Help with parallelizing indirect inference estimation

I’m trying my hand at estimation via indirect inference, and created this script to experiment. I am wondering what is the best way to parallelize the computation. I think the critical functions are simulate and the line that computes θ̃ inside the function obj. I don’t have experience in parallel computing, so I am open to any suggestions.

using Optim
using Statistics
using Distributions
using Random

Random.seed!(23578)

# true dgp
# y = exp(β ⋅ x) + u
# u ~ 𝒩(0, σ²)

function model(x, β)
    exp.(x * β)
end

# number of simulations
const M = 10

# size of data
const n = 1_000
const K = 5

# generate data
const σ² = 1.5
const β = rand(K)
const udgp = rand(Normal(0, σ²), n)
const x = hcat(fill(1.0, n), rand(Normal(), (n, K - 1)))
const ydgp = model(x, β) + udgp

# auxiliary model
# y = θ ⋅ x + ε
# ε ~ 𝒩(0, σε²)

# estimator of auxiliary model
function ols(x, y)
    xt = transpose(x)
    inv(xt * x) * xt * y
end

# generate simulations
const u0 = [randn(n) for i in 1:M]

function simulate(x, β; u0=u0, M=M)
    [model(x, β) + u0[i] for i in 1:M]
end

# estimate of auxiliary model
const θ̂ = ols(x, ydgp)

# criterion to be minimized
criterion(θ̃; θ̂=θ̂) = sum((θ̂ - θ̃).^2)

# indirect inference objective function
function obj(β)
    ys = simulate(x, β)
    θ̃ = mean([ols(x, ys[i]) for i in 1:M])
    return criterion(θ̃)
end

# initial values of parameters of true model
β0 = ones(K)

# optimization
opt = optimize(obj, β0, method=ConjugateGradient(), autodiff=:forward)

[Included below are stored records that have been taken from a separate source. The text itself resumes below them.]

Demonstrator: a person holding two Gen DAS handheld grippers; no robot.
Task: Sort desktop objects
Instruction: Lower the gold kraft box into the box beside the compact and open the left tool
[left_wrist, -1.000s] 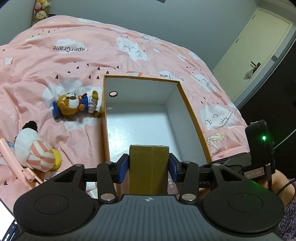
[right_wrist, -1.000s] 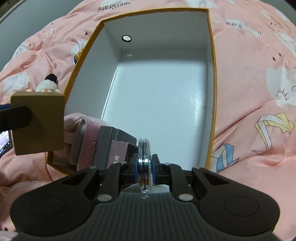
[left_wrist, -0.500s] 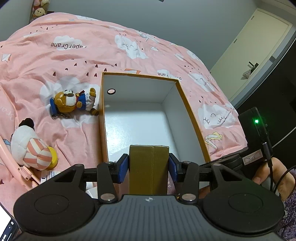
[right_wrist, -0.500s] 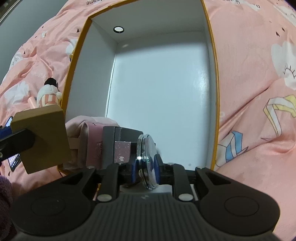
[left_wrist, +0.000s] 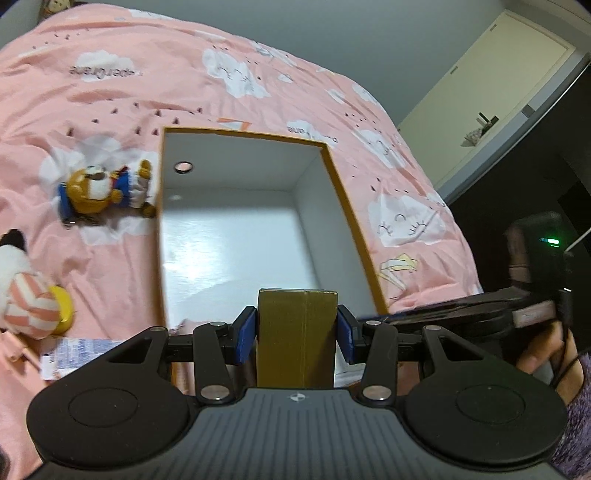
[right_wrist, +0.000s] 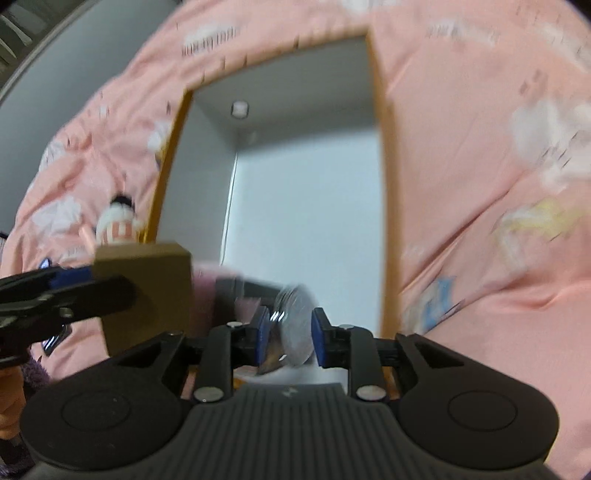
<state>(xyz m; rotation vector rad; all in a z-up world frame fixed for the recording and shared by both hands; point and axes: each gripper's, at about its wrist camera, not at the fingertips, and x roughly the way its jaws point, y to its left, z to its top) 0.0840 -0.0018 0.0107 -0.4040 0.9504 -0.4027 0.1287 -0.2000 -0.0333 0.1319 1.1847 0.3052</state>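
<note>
Left wrist view: left claw (left_wrist: 296, 329) clamps brown carton (left_wrist: 297, 332) above white box (left_wrist: 236, 236); right claw (right_wrist: 288, 336) open around round disc (right_wrist: 294, 325); lower carton flat beside existing contents.

Dim, even indoor light. A soft glare patch lies on the white floor of the box (left_wrist: 236, 236). The left wrist view is mostly sharp, with mild blur at its left edge. The right wrist view is motion-blurred throughout, smearing the bedspread (right_wrist: 480, 184). Fisheye distortion curves both frames' edges.
</note>
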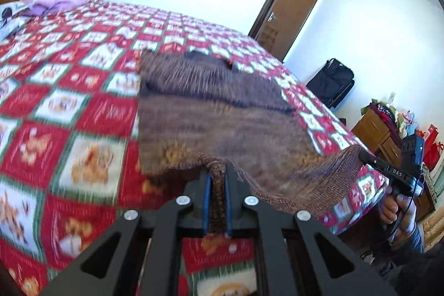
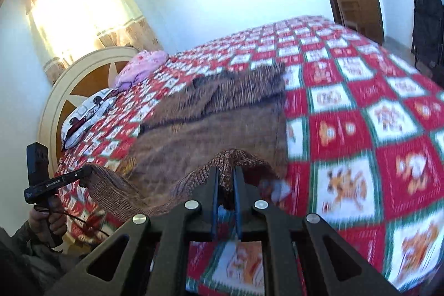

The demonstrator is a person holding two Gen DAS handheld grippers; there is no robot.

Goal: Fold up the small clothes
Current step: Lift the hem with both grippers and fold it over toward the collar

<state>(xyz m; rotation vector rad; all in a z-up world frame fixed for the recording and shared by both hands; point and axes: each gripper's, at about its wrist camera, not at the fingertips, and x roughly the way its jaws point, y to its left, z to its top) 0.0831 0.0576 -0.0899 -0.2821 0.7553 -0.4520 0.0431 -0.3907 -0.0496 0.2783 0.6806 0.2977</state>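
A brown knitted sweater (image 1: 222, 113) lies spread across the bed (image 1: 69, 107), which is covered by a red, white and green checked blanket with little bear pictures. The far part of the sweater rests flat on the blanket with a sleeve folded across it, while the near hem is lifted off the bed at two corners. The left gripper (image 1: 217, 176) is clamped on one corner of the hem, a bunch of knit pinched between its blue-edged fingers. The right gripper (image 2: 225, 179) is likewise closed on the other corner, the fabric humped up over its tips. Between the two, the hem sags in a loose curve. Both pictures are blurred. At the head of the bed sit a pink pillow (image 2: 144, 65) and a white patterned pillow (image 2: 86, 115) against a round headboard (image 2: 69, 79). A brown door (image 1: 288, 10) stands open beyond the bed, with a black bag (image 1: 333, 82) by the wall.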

# indirect inference estimates (of the true model)
β̂ = Optim.minimizer(opt)

Hi!
I think as of now there are probably a few things to consider before going parallel immediately.
As far as I can tell, you’re right in that the function obj is likely the critical part, but it is necessary to really understand which part you want to do in parallel.
Do you want to speed up the computation that is in here, or do you want to compute several instances of this simulation in parallel? If the latter is the case, its probably easiest to use the pmap function from Distributed.
But actually, I think at this stage your code could likely gain much better benefits from removing memory allocations:

In this code for instance you create several new big matrices and vectors that you don’t have to.
Usually, for performance critical computations, it is recommended to allocate matrices and vectors before the computation and re-use it whenever possible by using function (indicated by an ! after their name) that write directly into them.
For instance, for multiplying matrices, you can use mul!(Res,A,B) from LinearAlgebra which uses the pre-allocated matrix Res to store the result. You admittedly lose a bit of the idiomatic nature of your code but I am sure it will be worth it.

You can check if your code allocates using BenchmarkTools.@btime. If performance of your code is still requiring you to parallelize, after reducing allocations significantly, then it might work to parallelize over this for loop using pmap

    θ̃ = mean([ols(x, ys[i]) for i in 1:M])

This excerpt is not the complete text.